EUR-Lex Access to European Union law

Back to EUR-Lex homepage

This document is an excerpt from the EUR-Lex website

Document 62009TN0529

Zaak T-529/09: Beroep ingesteld op 31 december 2009 — In ’t Veld/Raad

OJ C 80, 27.3.2010, p. 32–32 (BG, ES, CS, DA, DE, ET, EL, EN, FR, IT, LV, LT, HU, MT, NL, PL, PT, RO, SK, SL, FI, SV)

27.3.2010   

NL

Publicatieblad van de Europese Unie

C 80/32


Beroep ingesteld op 31 december 2009 — In ’t Veld/Raad

(Zaak T-529/09)

2010/C 80/54

Procestaal: Engels

Partijen

Verzoekende partij: Sophie in ’t Veld (Brussel, België) (vertegenwoordigers: O. Brouwer en J. Blockx, advocaten)

Verwerende partij: Raad van de Europese Unie

Conclusies

het besluit van de Raad om geen volledige toegang te verlenen tot document 11897/09 nietig verklaren;

de Raad in de door verzoekster gemaakte kosten verwijzen, met inbegrip van de kosten van enige interveniënt.

Middelen en voornaamste argumenten

Met dit beroep vordert verzoekster de nietigverklaring van het besluit van de Raad van 8 september 2009 houdende afwijzing van haar verzoek krachtens verordening nr. 1049/2001 (1) om volledige toegang tot document 11897/09, dat een advies is van de juridische dienst van de Raad betreffende de rechtsgrondslag van de „Aanbeveling van de Commissie aan de Raad om toestemming te verlenen voor het openen van onderhandelingen tussen de Europese Unie en de Verenigde Staten van Amerika om te komen tot een internationale overeenkomst inzake het beschikbaar stellen van gegevens betreffende het financiële berichtenverkeer aan het ministerie van Financiën van de Verenigde Staten voor de preventie en bestrijding van terrorisme en van de financiering ervan”. De Raad heeft verzoekster een versie van document 11897/09 verstrekt waarin de delen waren weggelaten aan de hand waarvan zij volgens haar kennis zou kunnen nemen van de inhoud van de analyse van de juridische dienst.
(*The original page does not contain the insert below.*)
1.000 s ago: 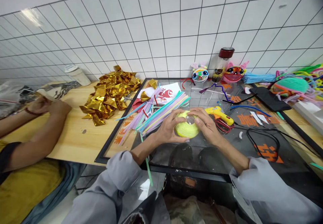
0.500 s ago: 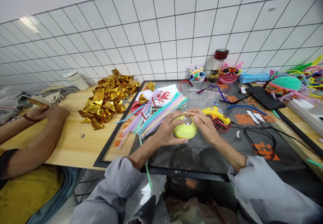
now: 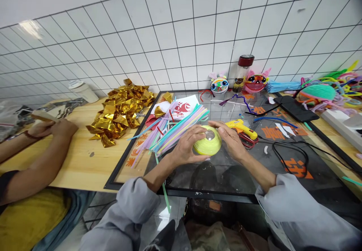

Verzoekster stelt dat het bestreden besluit nietig moet worden verklaard omdat het in strijd is met de voorschriften van verordening nr. 1049/2001 inzake de toegang tot documenten.

Verzoekster voert aan dat het bestreden besluit ten onrechte is gebaseerd op artikel 4, lid 1, sub a, derde streepje, van verordening nr. 1049/2001 (bescherming van de internationale betrekkingen), aangezien de Raad niet aantoont waarom de volledige openbaarmaking van document 11897/09 nadelig zou kunnen zijn voor de bescherming van het openbaar belang inzake de bescherming van de internationale betrekkingen van de Europese Unie.

Voorts stelt verzoekster dat het bestreden besluit berust op een onjuiste uitlegging van artikel 4, lid 2, tweede streepje, van verordening 1049/2001 (bescherming van juridisch advies), aangezien deze uitzondering niet geldt voor document 11897/09 daar de volledige openbaarmaking ervan niet nadelig zou zijn voor de bescherming van gerechtelijke procedures of juridisch advies en er een hoger openbaar belang bestaat om document 11897/09 volledig toegankelijk te maken voor het publiek.

Subsidiair, voor het geval dat het Hof zou oordelen dat bovengenoemde uitzonderingen van toepassing zijn op document 11897/09, stelt verzoekster dat de Raad artikel 4, lid 6, van verordening 1049/2001 verkeerd heeft toegepast voor zover hij uit document 11897/09 meer informatie heeft weggelaten dan strikt noodzakelijk was.

Ten slotte stelt verzoekster dat de Raad niet heeft voldaan aan zijn verplichting tot motivering van het bestreden besluit.


(1)  Verordening (EG) nr. 1049/2001 van het Europees Parlement en de Raad van 30 mei 2001 inzake de toegang van het publiek tot documenten van het Europees Parlement, de Raad en de Commissie, PB L 145, blz. 43.